Focusing primarily on Nigeria and Ghana, the fund will be hosted by the African Center for Energy Policy to support a network of resource governance organizations and civic actors, anti-corruption organizations, budget advocates and local and community organizations addressing inequalities in the region’s natural resource sector.
“Climate change reflects a fundamental failure of global development that is rooted in the extraction of natural resources,” the private US foundation said in a statement. “In West Africa, the extraction of metals, minerals and fossil fuels has exacerbated inequalities and caused severe environmental damage leading to climate change.
In the Foundation’s view, whether natural resources worsen or reduce inequalities depends on who controls those resources, how the benefits derived from them are distributed among different communities, and whether these resources are used in such a way as to promote the restoration or degradation of ecosystems.
“With renewed efforts for the energy transition, there is an opportunity to transform the natural resources sector to embrace equitable governance and sustainable practices,” said Anthony Bebbington, Ford’s program director on natural resources and fuel. climate change, in the brief. “An energy transition that is both low carbon and socially just will be an asset that will help economies to prosper in West Africa while mitigating the impacts of climate change. The key to this is to focus on the needs of local communities affected by resource extraction and to rethink development models and energy systems that benefit communities and support the planet.
According to Bebbington, the decline in financial support associated with the covid-19 pandemic makes it difficult for civil society organizations in West Africa to effectively promote policy actions that target inequalities and injustice.
Areas of intervention
Given the situation that NGOs in the region face, the new fund will support organizations whose programming ensures that revenues from resource extraction are equitably distributed to meet the development priorities of citizens, especially communities. impoverished, people with disabilities and communities affected by resource extraction. .

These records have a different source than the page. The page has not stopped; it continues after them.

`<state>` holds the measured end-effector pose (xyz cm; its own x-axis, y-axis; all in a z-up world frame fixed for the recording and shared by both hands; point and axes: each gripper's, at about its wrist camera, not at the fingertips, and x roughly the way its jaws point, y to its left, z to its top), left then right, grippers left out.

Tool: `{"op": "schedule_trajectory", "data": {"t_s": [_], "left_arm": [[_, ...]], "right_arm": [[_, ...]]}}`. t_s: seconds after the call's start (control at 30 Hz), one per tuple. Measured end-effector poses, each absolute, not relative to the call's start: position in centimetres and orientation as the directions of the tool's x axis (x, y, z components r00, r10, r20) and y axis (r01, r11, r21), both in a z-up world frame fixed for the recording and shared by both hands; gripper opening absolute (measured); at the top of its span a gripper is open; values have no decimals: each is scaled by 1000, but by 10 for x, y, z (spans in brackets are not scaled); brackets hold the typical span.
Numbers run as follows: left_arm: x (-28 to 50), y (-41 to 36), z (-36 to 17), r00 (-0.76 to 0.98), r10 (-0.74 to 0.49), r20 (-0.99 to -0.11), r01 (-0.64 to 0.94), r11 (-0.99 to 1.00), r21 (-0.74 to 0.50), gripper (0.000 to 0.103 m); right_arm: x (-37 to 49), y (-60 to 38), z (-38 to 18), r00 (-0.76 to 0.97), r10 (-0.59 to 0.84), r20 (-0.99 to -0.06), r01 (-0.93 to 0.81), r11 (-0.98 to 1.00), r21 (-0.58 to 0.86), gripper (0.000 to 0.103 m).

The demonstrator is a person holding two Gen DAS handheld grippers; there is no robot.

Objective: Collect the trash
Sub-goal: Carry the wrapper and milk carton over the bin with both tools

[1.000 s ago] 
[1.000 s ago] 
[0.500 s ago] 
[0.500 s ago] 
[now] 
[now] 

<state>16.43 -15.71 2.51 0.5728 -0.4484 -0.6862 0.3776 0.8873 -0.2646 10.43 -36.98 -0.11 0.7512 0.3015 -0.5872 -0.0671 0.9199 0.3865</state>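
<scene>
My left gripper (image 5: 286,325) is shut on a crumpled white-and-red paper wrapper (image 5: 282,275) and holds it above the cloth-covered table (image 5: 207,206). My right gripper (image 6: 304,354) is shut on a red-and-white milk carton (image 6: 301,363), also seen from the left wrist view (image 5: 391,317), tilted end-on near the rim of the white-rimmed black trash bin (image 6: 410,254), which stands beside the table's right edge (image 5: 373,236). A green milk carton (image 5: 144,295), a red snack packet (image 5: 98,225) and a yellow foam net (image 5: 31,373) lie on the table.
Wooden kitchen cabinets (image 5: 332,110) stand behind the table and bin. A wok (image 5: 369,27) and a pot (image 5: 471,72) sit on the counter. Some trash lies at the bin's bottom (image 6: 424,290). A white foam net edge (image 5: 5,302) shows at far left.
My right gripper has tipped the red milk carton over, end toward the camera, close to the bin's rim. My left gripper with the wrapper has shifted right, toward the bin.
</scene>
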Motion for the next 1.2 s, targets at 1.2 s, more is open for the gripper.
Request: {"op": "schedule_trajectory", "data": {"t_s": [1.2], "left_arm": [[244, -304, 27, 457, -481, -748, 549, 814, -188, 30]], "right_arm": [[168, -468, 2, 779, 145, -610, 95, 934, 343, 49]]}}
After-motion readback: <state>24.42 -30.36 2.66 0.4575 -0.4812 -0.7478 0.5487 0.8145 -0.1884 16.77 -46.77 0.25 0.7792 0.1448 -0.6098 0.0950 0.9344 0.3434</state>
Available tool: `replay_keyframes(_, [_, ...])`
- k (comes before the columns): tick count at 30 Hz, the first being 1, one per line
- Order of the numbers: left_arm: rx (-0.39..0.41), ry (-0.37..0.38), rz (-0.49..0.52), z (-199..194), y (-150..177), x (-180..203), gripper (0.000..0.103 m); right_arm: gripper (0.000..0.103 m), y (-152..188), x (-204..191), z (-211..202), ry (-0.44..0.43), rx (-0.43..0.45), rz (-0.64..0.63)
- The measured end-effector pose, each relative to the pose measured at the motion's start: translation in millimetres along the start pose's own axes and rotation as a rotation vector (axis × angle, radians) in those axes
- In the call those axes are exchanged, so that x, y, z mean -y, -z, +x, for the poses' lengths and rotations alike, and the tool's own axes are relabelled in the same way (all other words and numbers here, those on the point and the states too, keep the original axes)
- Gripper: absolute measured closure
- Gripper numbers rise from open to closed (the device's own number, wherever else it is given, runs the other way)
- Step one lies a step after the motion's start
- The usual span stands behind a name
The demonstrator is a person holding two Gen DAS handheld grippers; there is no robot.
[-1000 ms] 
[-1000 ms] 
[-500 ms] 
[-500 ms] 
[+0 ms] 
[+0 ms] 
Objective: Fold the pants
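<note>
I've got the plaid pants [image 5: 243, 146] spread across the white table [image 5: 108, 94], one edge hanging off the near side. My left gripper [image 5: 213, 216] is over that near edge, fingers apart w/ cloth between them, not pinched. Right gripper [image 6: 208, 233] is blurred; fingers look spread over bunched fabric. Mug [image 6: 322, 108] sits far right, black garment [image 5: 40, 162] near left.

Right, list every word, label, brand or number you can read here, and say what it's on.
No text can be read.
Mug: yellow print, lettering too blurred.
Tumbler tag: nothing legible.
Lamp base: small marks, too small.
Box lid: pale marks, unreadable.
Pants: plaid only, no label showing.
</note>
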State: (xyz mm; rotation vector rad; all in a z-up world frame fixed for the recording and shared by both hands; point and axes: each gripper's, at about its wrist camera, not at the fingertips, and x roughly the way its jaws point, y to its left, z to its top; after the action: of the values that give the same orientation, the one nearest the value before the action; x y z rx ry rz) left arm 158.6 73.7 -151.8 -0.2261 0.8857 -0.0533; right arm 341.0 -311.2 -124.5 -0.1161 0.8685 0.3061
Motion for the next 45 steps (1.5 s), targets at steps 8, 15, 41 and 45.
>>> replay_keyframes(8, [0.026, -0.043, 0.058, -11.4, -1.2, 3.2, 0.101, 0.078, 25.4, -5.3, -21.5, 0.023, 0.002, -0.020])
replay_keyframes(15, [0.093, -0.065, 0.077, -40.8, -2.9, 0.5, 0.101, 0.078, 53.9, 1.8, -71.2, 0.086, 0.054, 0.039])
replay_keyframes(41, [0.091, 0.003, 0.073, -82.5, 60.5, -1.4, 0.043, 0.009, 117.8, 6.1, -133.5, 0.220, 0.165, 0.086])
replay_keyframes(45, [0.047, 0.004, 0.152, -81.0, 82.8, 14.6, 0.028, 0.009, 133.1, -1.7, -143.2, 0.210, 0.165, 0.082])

Another area of interest is that of an active civil society that demands transparent, efficient and effective allocation of income, expenditure and accounting of income from natural resource extraction to help promote socio-economic development. fair.
The fund will also provide government, non-government and industry groups working to advance an African solution to financing for development that moves away from a model that keeps countries in debt and delays socio-economic progress.
A final key point will be made on industrial groups to ensure that the extraction of natural resources takes into account and mitigates the environmental and social impacts on host communities and their inhabitants.